━━━━━ SUPPLIED MATERIAL ━━━━━
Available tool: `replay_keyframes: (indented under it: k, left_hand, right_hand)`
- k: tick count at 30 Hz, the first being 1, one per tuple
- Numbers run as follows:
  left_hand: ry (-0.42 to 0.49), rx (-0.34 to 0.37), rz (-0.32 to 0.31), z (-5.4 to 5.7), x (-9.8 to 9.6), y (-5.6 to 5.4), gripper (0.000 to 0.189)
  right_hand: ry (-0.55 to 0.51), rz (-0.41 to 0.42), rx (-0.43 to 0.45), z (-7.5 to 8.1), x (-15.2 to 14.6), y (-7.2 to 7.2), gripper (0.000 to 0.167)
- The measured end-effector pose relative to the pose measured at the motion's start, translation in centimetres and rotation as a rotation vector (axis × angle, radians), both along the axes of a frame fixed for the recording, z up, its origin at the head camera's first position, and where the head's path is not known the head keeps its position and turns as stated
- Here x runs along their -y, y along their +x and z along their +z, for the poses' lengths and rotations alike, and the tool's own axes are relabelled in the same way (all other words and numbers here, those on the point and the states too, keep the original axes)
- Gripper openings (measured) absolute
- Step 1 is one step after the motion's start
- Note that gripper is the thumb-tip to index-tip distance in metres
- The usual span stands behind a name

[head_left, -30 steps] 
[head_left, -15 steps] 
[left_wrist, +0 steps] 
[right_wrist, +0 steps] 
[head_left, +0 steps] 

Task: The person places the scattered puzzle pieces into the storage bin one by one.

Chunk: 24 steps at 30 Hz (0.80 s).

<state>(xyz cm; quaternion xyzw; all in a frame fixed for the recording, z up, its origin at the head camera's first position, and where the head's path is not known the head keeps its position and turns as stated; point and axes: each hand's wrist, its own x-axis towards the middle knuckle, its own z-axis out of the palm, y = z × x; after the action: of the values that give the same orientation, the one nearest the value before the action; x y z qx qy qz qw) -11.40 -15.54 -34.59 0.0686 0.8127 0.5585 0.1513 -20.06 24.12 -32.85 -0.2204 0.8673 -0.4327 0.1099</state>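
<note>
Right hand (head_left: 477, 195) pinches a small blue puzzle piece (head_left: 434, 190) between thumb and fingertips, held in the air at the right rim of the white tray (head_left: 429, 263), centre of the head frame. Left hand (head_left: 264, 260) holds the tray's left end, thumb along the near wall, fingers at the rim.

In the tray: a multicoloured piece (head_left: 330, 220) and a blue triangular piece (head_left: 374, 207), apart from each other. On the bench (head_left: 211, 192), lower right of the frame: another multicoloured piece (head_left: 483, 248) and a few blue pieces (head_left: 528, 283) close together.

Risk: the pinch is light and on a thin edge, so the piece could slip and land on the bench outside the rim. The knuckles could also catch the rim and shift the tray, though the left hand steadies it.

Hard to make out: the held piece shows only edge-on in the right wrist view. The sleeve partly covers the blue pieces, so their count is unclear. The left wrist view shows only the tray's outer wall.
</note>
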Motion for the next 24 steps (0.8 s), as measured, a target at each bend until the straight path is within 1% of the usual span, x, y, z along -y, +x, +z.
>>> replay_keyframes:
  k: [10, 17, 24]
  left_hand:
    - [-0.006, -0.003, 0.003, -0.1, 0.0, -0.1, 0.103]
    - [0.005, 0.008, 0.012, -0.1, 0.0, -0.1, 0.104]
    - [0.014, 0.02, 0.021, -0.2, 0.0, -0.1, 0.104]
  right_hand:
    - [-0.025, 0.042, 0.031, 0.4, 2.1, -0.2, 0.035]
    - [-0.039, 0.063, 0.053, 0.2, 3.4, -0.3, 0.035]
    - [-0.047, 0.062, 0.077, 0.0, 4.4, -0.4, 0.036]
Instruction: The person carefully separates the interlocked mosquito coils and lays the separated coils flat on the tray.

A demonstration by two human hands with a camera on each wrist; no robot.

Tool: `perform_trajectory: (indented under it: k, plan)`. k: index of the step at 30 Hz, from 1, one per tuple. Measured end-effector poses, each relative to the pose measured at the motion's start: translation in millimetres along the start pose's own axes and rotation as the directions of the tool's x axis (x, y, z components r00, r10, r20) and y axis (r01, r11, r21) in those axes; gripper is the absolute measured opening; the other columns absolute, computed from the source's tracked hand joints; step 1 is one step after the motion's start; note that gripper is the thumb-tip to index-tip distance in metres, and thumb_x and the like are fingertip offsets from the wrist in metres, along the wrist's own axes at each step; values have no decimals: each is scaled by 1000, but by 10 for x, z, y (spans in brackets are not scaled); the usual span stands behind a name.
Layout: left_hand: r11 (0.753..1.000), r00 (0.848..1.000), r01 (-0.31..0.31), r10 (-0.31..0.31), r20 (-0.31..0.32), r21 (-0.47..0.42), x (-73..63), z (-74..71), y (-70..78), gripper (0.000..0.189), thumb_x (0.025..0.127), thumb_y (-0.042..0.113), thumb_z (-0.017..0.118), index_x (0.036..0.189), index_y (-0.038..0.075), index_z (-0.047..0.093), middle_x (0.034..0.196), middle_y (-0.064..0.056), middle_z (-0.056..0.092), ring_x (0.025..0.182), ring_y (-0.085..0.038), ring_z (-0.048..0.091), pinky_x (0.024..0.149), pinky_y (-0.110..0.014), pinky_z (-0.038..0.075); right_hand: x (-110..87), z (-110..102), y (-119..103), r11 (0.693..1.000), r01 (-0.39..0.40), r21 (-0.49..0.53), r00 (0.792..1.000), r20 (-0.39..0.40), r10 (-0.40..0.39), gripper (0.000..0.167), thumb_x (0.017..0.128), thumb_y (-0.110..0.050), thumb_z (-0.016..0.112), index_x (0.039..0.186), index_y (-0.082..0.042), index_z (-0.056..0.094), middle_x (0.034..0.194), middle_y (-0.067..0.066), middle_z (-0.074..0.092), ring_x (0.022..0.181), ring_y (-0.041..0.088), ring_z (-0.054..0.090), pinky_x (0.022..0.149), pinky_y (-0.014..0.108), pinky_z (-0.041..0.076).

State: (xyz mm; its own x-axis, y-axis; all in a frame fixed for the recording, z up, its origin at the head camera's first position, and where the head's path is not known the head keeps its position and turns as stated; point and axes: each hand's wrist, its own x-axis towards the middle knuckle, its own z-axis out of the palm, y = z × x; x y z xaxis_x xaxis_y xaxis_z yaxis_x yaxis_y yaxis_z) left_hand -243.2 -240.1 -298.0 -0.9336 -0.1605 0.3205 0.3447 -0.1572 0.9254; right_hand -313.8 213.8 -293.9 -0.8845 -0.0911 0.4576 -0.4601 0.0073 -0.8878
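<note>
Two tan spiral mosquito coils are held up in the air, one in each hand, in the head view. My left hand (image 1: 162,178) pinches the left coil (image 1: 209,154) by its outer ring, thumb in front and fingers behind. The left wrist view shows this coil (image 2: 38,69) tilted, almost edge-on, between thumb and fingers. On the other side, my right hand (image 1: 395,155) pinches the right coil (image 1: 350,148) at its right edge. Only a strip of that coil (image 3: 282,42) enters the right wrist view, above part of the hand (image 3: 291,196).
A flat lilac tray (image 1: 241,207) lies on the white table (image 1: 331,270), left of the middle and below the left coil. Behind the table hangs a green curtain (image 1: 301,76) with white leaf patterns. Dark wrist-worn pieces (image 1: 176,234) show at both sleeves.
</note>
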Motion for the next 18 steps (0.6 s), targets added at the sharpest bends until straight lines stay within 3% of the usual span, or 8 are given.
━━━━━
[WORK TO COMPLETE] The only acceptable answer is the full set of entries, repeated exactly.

[SOLUTION FOR THIS TASK]
Available tool: `replay_keyframes: (indented under it: k, left_hand, right_hand)`
- k: tick count at 30 Hz, the first being 1, one per tuple
- Numbers run as follows:
  left_hand: ry (-0.42 to 0.49), rx (-0.34 to 0.37), rz (-0.32 to 0.31), z (-5.4 to 5.7), x (-9.8 to 9.6), y (-5.6 to 5.4), gripper (0.000 to 0.189)
  right_hand: ry (-0.55 to 0.51), rz (-0.41 to 0.42), rx (-0.43 to 0.45), z (-7.5 to 8.1), x (-15.2 to 14.6), y (-7.2 to 7.2), gripper (0.000 to 0.167)
- The measured end-effector pose relative to the pose measured at the motion's start, translation in centimetres and rotation as a rotation vector (axis × angle, radians), both along the axes of a frame fixed for the recording, z up, its origin at the head camera's first position, and where the head's path is not known the head keeps its position and turns as stated
- Here x runs along their -y, y along their +x and z along their +z, for the poses' lengths and rotations alike, and the tool's own axes are relabelled in the same way (all other words and numbers here, those on the point and the states too, keep the original axes)
- Gripper openings (measured) absolute
- Step 1 is one step after the motion's start
- Note that gripper is the thumb-tip to index-tip distance in metres
- The usual span stands behind a name

[head_left, -30 steps] 
[head_left, -15 steps] 
[left_wrist, +0 steps] 
[right_wrist, +0 steps] 
[head_left, +0 steps] 

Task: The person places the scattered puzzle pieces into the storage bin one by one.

Chunk: 24 steps at 30 Hz (0.80 s).

<state>(xyz cm; quaternion xyzw; all in a frame fixed for the recording, z up, its origin at the head camera's first position, and where the head's path is not known the head keeps its position and turns as stated; point and axes: each hand's wrist, its own x-axis towards the middle knuckle, its own z-axis out of the palm, y = z × x; after the action: of the values that give the same orientation, the one nearest the value before the action; x y z qx qy qz qw) -11.40 -15.54 -34.59 0.0686 0.8127 0.5585 0.1513 -20.06 24.12 -32.85 -0.2204 0.8673 -0.4327 0.1099</state>
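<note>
Right hand (head_left: 477, 195) pinches a small blue puzzle piece (head_left: 434, 190) between thumb and fingertips, held in the air at the right rim of the white tray (head_left: 429, 263), centre of the head frame. Left hand (head_left: 264, 260) holds the tray's left end, thumb along the near wall, fingers at the rim.

In the tray: a multicoloured piece (head_left: 330, 220) and a blue triangular piece (head_left: 374, 207), apart from each other. On the bench (head_left: 211, 192), lower right of the frame: another multicoloured piece (head_left: 483, 248) and a few blue pieces (head_left: 528, 283) close together.

Risk: the pinch is light and on a thin edge, so the piece could slip and land on the bench outside the rim. The knuckles could also catch the rim and shift the tray, though the left hand steadies it.

Hard to make out: the held piece shows only edge-on in the right wrist view. The sleeve partly covers the blue pieces, so their count is unclear. The left wrist view shows only the tray's outer wall.
</note>
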Motion for the next 24 steps (0.8 s), as measured, a target at each bend until the straight path is within 1% of the usual span, x, y, z along -y, +x, +z.
>>> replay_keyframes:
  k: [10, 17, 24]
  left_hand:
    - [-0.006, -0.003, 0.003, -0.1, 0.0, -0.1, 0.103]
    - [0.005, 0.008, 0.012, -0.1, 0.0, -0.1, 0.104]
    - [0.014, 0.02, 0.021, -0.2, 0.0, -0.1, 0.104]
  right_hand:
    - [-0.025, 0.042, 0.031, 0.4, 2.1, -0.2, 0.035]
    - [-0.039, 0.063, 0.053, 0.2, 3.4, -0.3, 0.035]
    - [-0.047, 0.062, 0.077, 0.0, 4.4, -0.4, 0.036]
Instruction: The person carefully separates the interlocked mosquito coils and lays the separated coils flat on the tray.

A demonstration by two human hands with a camera on each wrist; no robot.

Tool: `perform_trajectory: (indented under it: k, plan)`. k: index of the step at 30 Hz, from 1, one per tuple. Measured end-effector poses, each relative to the pose measured at the motion's start: translation in millimetres along the start pose's own axes and rotation as the directions of the tool's x axis (x, y, z components r00, r10, r20) and y axis (r01, r11, r21) in those axes; gripper is the absolute measured opening; the other columns absolute, computed from the source's tracked hand joints; step 1 is one step after the motion's start; note that gripper is the thumb-tip to index-tip distance in metres, and thumb_x and the like are fingertip offsets from the wrist in metres, along the wrist's own axes at each step; values have no decimals: each is scaled by 1000, but by 10 for x, z, y (spans in brackets are not scaled); the usual span stands behind a name.
Layout: left_hand: r11 (0.753..1.000), r00 (0.848..1.000), r01 (-0.31..0.31), r10 (-0.31..0.31), r20 (-0.31..0.32), r21 (-0.47..0.42), x (-73..63), z (-74..71), y (-70..78), gripper (0.000..0.189), thumb_x (0.025..0.127), thumb_y (-0.042..0.113), thumb_z (-0.017..0.118), index_x (0.036..0.189), index_y (-0.038..0.075), index_z (-0.047..0.093), middle_x (0.034..0.196), middle_y (-0.064..0.056), middle_z (-0.056..0.092), ring_x (0.025..0.182), ring_y (-0.085..0.038), ring_z (-0.048..0.091), pinky_x (0.024..0.149), pinky_y (-0.110..0.014), pinky_z (-0.038..0.075); right_hand: x (-110..87), z (-110..102), y (-119..103), r11 (0.693..1.000), r01 (-0.39..0.40), r21 (-0.49..0.53), r00 (0.792..1.000), r20 (-0.39..0.40), r10 (-0.40..0.39), gripper (0.000..0.167), thumb_x (0.017..0.128), thumb_y (-0.110..0.050), thumb_z (-0.016..0.112), index_x (0.039..0.186), index_y (-0.082..0.042), index_z (-0.056..0.094), middle_x (0.034..0.194), middle_y (-0.067..0.066), middle_z (-0.074..0.092), ring_x (0.022..0.181), ring_y (-0.041..0.088), ring_z (-0.054..0.090), pinky_x (0.022..0.149), pinky_y (-0.014..0.108), pinky_z (-0.041..0.076).

State: (xyz mm; its own x-axis, y-axis; all in a frame fixed for the recording, z up, its origin at the head camera's first position, and where the head's path is not known the head keeps its position and turns as stated; point and axes: each hand's wrist, its own x-axis towards the middle knuckle, its own z-axis out of the palm, y = z × x; x y z xaxis_x xaxis_y xaxis_z yaxis_x yaxis_y yaxis_z) left_hand -243.2 -240.1 -298.0 -0.9336 -0.1605 0.3205 0.3447 -0.1572 0.9254; right_hand -313.8 213.8 -293.9 -0.8845 -0.0911 0.4576 -0.4601 0.0073 -0.8878
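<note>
Two tan spiral mosquito coils are held up in the air, one in each hand, in the head view. My left hand (image 1: 162,178) pinches the left coil (image 1: 209,154) by its outer ring, thumb in front and fingers behind. The left wrist view shows this coil (image 2: 38,69) tilted, almost edge-on, between thumb and fingers. On the other side, my right hand (image 1: 395,155) pinches the right coil (image 1: 350,148) at its right edge. Only a strip of that coil (image 3: 282,42) enters the right wrist view, above part of the hand (image 3: 291,196).
A flat lilac tray (image 1: 241,207) lies on the white table (image 1: 331,270), left of the middle and below the left coil. Behind the table hangs a green curtain (image 1: 301,76) with white leaf patterns. Dark wrist-worn pieces (image 1: 176,234) show at both sleeves.
</note>
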Motion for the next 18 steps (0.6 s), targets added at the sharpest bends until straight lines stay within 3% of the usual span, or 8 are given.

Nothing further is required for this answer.